Dispatches from the Fringe

Writer and English professor Jeff Sharlet plumbs the depths of fear and loathing in America.

Jeff Sharlet was in his Toyota Camry, getting ready for a Zoom interview with the left-leaning podcast Some of My Best Friends Are. He would be talking about his acclaimed new book, The Undertow: Scenes from a Slow Civil War, a collection of dispatches from his travels across the country to Donald Trump rallies, megachurches, and men’s rights conventions to document the symptoms of what he diagnoses as the rise of fascism in America. 

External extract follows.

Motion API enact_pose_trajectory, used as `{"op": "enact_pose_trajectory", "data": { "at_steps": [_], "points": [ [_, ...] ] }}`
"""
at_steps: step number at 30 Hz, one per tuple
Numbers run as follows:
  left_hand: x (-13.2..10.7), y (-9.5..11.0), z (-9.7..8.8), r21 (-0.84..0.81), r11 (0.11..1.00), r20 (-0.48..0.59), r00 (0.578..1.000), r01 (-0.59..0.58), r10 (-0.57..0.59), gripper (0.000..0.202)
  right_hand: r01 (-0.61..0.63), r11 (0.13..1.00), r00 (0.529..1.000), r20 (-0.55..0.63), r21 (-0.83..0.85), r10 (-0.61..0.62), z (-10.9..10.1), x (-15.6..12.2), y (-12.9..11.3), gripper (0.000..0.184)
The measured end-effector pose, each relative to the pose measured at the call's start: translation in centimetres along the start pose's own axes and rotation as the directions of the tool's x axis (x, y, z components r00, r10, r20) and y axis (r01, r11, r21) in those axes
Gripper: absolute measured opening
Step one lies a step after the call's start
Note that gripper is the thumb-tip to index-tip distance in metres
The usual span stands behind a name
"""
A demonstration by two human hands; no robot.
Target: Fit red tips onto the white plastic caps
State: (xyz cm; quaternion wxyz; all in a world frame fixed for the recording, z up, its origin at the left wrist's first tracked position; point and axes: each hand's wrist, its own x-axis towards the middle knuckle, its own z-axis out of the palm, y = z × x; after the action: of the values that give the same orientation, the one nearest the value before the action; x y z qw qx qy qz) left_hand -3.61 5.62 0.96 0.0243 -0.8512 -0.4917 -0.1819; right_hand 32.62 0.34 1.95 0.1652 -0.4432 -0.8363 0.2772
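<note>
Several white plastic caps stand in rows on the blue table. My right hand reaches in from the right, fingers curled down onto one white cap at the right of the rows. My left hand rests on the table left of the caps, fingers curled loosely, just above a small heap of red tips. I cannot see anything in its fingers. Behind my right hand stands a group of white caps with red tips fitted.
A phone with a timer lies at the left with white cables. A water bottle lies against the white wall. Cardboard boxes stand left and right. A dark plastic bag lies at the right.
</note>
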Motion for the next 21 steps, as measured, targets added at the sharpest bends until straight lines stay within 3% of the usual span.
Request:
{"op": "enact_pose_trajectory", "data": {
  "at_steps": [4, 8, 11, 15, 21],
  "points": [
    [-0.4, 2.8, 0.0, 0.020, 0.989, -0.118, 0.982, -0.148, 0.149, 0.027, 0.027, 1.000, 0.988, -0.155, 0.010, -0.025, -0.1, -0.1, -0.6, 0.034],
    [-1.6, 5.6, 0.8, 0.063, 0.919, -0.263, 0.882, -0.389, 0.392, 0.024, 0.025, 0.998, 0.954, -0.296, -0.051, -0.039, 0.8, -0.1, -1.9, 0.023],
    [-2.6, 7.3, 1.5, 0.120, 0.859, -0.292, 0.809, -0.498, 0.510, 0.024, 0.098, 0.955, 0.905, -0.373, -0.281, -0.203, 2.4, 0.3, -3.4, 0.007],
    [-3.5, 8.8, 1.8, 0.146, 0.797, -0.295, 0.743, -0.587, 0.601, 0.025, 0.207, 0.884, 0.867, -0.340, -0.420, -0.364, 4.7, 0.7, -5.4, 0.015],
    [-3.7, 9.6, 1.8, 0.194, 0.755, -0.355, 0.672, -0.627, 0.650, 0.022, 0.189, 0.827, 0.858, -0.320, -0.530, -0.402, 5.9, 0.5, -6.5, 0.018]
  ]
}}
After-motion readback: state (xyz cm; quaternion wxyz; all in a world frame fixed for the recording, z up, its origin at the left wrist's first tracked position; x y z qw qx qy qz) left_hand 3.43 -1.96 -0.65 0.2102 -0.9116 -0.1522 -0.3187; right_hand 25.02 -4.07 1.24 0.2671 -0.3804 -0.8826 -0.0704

Sharlet logged onto Zoom from his MacBook. His reflection stared back at him: a bald guy in his early 50s with salt-and-pepper stubble on his chin, wearing horn-rimmed tortoiseshell glasses. Sharlet, who lives in Norwich, Vermont, with his wife and two kids, has been a professor of creative writing at Dartmouth since 2010. He’s been immersing himself in the world of the religious right, for magazines such as Harper’s, GQ, and Vanity Fair, for two decades, and he has covered Trumpism as a kind of death cult, an apocalyptic faith whose adherents believe themselves to be engaged in spiritual warfare.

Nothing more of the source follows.